▸ Task prompt: Only these lines of the data below are wanted: the one with "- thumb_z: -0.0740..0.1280", the one with "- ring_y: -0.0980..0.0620", and any lines between them, each repeated exactly.

▸ Records for the task:
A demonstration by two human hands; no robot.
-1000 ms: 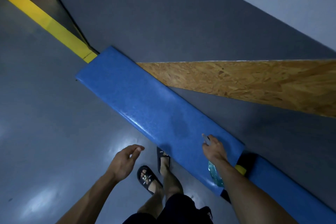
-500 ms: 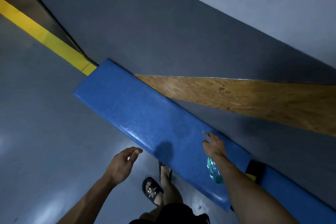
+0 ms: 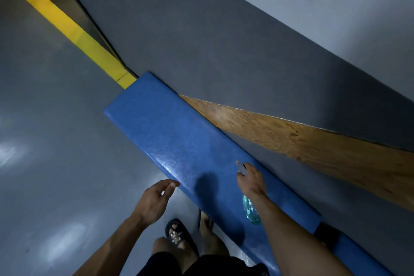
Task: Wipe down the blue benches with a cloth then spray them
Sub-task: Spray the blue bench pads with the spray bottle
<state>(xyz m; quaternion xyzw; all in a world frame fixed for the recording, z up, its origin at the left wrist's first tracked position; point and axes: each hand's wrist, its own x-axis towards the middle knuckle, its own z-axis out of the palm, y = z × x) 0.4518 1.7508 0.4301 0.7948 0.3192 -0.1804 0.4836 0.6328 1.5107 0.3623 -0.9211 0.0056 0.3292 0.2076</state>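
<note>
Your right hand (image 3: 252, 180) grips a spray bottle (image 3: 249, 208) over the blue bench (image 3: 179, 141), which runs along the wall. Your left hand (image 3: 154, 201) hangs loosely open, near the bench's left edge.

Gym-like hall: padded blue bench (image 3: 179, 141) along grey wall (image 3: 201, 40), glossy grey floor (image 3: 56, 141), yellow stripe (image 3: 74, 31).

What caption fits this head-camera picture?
Right hand holds a spray bottle over the blue bench; left hand hangs free.
</note>
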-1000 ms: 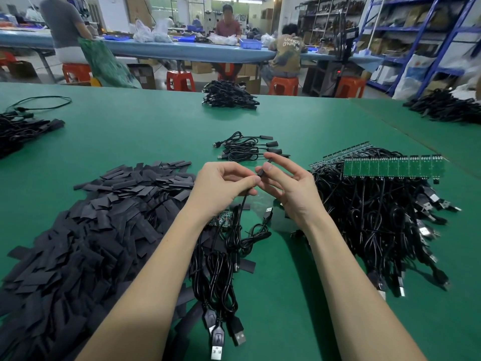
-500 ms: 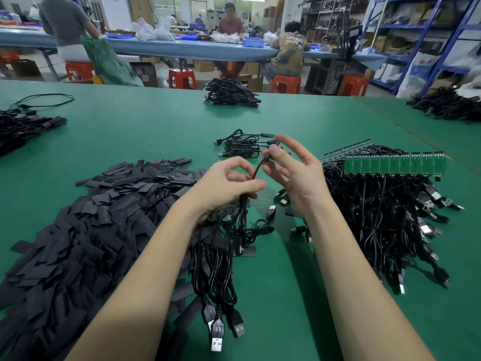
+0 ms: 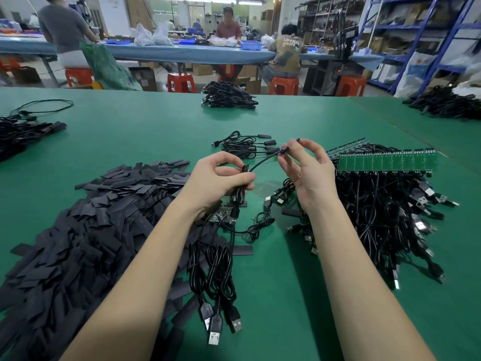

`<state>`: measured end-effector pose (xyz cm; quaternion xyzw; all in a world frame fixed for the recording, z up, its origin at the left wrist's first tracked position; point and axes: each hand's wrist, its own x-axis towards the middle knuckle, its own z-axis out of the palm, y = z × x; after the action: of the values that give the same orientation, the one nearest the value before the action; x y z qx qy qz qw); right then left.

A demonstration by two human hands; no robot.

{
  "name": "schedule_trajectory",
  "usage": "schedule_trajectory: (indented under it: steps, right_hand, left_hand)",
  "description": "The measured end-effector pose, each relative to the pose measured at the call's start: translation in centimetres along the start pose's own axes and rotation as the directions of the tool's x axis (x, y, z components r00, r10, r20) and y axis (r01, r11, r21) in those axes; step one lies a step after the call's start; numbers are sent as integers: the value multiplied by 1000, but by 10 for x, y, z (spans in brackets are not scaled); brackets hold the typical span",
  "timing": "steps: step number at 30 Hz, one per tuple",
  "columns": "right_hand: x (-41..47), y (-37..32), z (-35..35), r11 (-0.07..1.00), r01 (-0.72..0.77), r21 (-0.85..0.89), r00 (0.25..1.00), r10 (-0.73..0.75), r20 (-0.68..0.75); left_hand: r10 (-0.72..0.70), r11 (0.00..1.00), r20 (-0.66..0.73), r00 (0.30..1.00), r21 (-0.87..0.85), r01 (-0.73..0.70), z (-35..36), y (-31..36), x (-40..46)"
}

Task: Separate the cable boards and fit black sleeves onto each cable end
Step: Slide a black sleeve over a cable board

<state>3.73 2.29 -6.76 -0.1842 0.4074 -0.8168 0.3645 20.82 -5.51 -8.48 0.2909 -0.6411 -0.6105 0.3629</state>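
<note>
Overhead, the left hand (image 3: pixel 221 178) pinches a black cable (image 3: pixel 263 160) above the green tabletop (image 3: pixel 145 131) while the right hand's (image 3: pixel 308 169) fingers (image 3: pixel 286 148) pinch its sleeved end, sleeves (image 3: pixel 86 230) heaped left, boards (image 3: pixel 385 160) right.

- on the table (image 3: pixel 273 295) the sleeve pile (image 3: pixel 78 230) lies to our left
- the row of boards (image 3: pixel 385 162) sits on the cable heap (image 3: pixel 385 217) to our right
- between them our left hand (image 3: pixel 221 178) and right hand (image 3: pixel 309 170) hold one cable (image 3: pixel 263 160)
- a small cable bunch (image 3: pixel 244 145) lies just behind our hands, another bundle (image 3: pixel 229 97) at the far edge
</note>
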Motion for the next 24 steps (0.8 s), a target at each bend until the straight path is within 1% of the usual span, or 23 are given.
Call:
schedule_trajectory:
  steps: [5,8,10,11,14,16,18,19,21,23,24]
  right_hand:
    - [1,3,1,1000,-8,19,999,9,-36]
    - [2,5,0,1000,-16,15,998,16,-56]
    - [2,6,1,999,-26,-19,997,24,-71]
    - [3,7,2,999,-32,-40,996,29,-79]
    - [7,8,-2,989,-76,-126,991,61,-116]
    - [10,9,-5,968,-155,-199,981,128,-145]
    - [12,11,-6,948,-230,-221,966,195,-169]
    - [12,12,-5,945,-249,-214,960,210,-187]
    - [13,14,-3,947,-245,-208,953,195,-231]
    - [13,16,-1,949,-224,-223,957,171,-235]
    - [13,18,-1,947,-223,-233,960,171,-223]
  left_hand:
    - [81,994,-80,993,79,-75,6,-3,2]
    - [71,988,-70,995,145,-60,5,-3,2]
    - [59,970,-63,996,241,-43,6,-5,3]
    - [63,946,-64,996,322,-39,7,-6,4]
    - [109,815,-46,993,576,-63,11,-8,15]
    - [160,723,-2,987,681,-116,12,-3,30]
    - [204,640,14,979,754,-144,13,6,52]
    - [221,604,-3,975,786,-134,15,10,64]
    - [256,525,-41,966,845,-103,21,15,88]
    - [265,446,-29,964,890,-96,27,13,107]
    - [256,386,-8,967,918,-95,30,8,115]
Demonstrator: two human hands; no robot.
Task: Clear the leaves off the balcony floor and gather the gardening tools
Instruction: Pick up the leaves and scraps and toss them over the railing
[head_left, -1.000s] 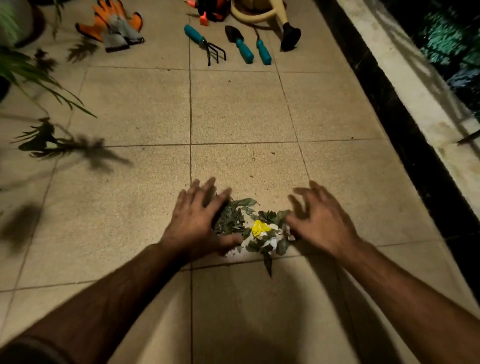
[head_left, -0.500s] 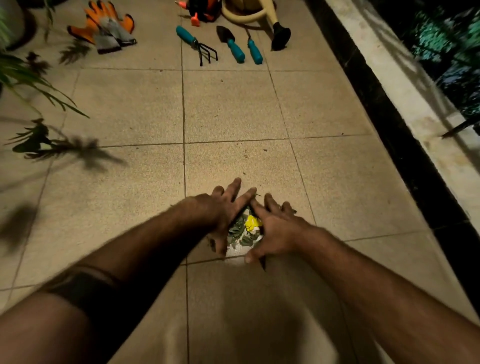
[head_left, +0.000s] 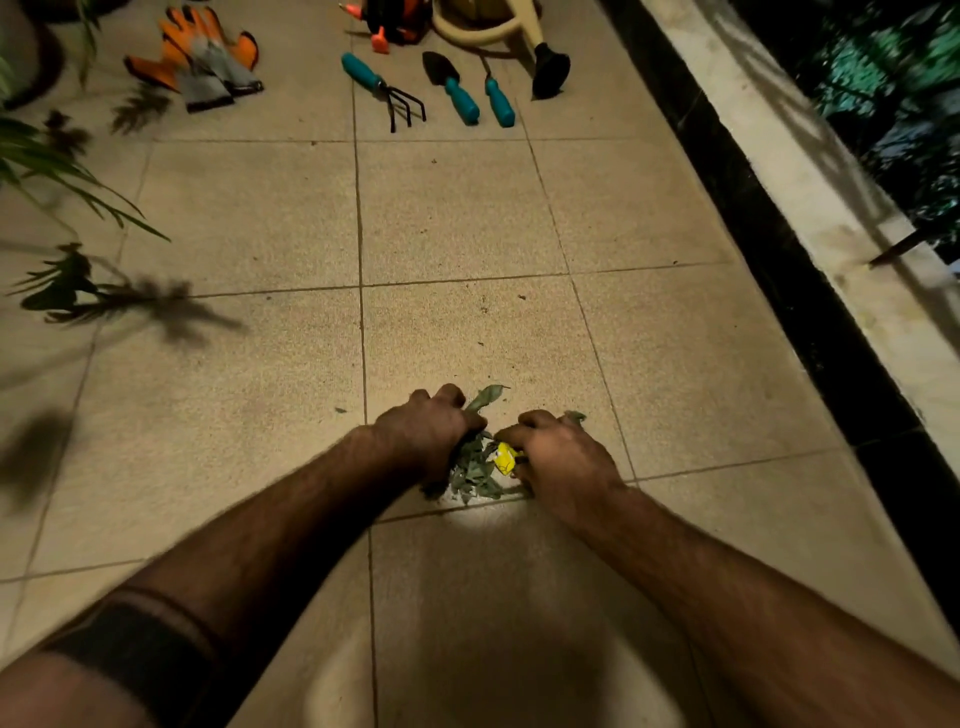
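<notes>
No readable text, label, brand, number or sign anywhere in the frame. Nothing legible on the gloves (head_left: 200, 60) at upper left, nor on the teal tool handles (head_left: 462, 98) at top centre. Too small and blurred to tell whether the yellow scrap (head_left: 503, 460) at centre bears any print.
</notes>
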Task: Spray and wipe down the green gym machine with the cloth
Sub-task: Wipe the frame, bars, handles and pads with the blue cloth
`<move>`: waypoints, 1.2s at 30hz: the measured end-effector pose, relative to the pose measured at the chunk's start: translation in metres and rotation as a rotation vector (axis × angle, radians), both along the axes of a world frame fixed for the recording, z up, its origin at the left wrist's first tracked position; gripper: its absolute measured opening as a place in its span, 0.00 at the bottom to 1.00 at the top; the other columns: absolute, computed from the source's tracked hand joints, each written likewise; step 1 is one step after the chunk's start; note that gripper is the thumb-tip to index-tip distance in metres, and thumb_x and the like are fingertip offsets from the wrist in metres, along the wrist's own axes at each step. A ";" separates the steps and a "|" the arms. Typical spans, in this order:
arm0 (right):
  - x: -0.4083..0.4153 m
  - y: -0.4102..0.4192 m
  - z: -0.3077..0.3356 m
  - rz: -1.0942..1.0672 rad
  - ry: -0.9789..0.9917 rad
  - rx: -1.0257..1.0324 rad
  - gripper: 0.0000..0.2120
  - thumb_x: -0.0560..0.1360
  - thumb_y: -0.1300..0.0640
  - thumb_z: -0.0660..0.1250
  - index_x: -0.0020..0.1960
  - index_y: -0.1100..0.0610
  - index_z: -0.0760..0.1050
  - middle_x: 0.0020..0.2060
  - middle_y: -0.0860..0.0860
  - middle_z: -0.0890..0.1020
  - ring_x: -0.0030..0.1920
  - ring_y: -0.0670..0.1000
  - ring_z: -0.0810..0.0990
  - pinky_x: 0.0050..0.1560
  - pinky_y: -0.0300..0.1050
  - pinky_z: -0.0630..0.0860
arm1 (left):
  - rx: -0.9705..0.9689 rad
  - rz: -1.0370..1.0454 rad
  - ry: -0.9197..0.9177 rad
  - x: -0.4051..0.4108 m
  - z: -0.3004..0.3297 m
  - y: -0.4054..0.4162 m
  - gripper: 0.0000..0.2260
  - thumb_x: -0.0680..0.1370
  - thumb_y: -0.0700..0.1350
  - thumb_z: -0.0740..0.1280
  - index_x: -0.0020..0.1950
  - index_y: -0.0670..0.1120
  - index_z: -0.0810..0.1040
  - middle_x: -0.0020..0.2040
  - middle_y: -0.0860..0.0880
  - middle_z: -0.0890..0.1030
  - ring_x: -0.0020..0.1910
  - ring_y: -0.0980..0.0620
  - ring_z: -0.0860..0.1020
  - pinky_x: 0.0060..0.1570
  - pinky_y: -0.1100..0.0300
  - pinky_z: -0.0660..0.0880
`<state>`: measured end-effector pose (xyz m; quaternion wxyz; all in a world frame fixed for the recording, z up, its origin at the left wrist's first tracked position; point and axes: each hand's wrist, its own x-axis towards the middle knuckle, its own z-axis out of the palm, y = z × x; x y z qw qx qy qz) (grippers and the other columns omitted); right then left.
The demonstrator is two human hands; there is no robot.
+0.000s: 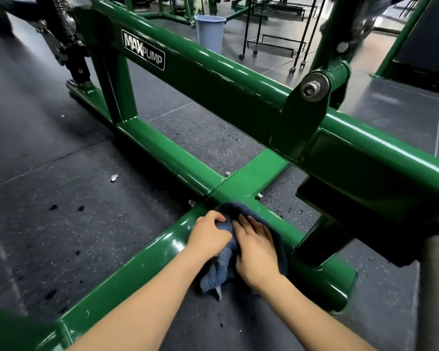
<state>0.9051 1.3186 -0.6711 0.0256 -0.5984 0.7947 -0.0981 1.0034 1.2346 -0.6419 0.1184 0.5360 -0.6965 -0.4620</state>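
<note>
- Both my hands are down low on the green gym machine (238, 79) — right at the floor-level bar of its frame, just below the joint where the cross tubes meet.
- My left hand (209, 236) has its fingers curled tight, its grip clamped on a bunched fold of the dark blue cloth (221, 269).
- My right hand (256, 252) lies flat on top of the cloth, fingers straight and pressing it onto the green bar — grip apart, nothing pinched.
- The cloth drapes over the bar, its loose end hanging down toward the dark rubber floor (61, 198) between my forearms.
- The bar beside my left hand shines glossy.
- The MAXPUMP badge (143, 49) sits on the upper beam, well away from my hands.
- A pale blue bin (209, 32) stands on the floor beyond the machine, next to a black wheeled rack (276, 34).
</note>
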 end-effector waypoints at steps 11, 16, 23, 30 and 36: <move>0.084 0.016 -0.011 -0.523 -0.027 -0.109 0.42 0.62 0.54 0.78 0.73 0.60 0.66 0.70 0.57 0.70 0.69 0.60 0.69 0.67 0.56 0.68 | 0.149 0.037 0.136 0.029 0.029 0.008 0.23 0.73 0.27 0.57 0.60 0.44 0.81 0.48 0.38 0.83 0.15 0.57 0.66 0.24 0.65 0.69; 0.106 0.007 -0.007 -0.665 -0.108 -0.128 0.40 0.71 0.56 0.72 0.77 0.60 0.56 0.76 0.55 0.61 0.75 0.56 0.59 0.74 0.53 0.57 | 0.109 0.031 0.195 0.039 0.039 0.013 0.23 0.72 0.27 0.57 0.59 0.43 0.82 0.54 0.39 0.83 0.31 0.50 0.80 0.36 0.58 0.76; 0.152 -0.018 0.001 -0.826 -0.190 -0.236 0.38 0.72 0.57 0.72 0.76 0.60 0.58 0.75 0.57 0.61 0.75 0.58 0.59 0.73 0.55 0.59 | 0.059 0.108 0.258 0.050 0.049 0.004 0.22 0.72 0.27 0.55 0.56 0.42 0.83 0.56 0.43 0.83 0.58 0.47 0.79 0.59 0.57 0.75; 0.113 -0.059 0.017 -0.572 0.157 -0.262 0.22 0.73 0.59 0.61 0.66 0.59 0.74 0.63 0.54 0.78 0.63 0.56 0.76 0.63 0.55 0.73 | 0.073 0.255 0.392 0.059 0.050 -0.017 0.22 0.72 0.28 0.57 0.60 0.41 0.80 0.57 0.43 0.82 0.58 0.43 0.79 0.62 0.51 0.74; 0.022 -0.084 0.067 -0.145 0.341 0.088 0.27 0.77 0.53 0.58 0.75 0.55 0.61 0.75 0.54 0.63 0.74 0.57 0.61 0.74 0.56 0.56 | -0.080 0.112 0.291 0.040 0.047 -0.028 0.23 0.77 0.39 0.62 0.72 0.49 0.70 0.66 0.46 0.77 0.64 0.44 0.75 0.65 0.51 0.70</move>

▸ Exercise answer:
  - thumb_z: -0.0740..0.1280
  - index_x: -0.0020..0.1950
  - index_y: -0.0670..0.1120
  - index_z: -0.0810..0.1040
  - middle_x: -0.0020..0.2040
  - middle_y: -0.0860..0.0880
  - middle_z: -0.0890..0.1030
  - ring_x: -0.0020..0.1910
  - ring_y: -0.0980..0.0620

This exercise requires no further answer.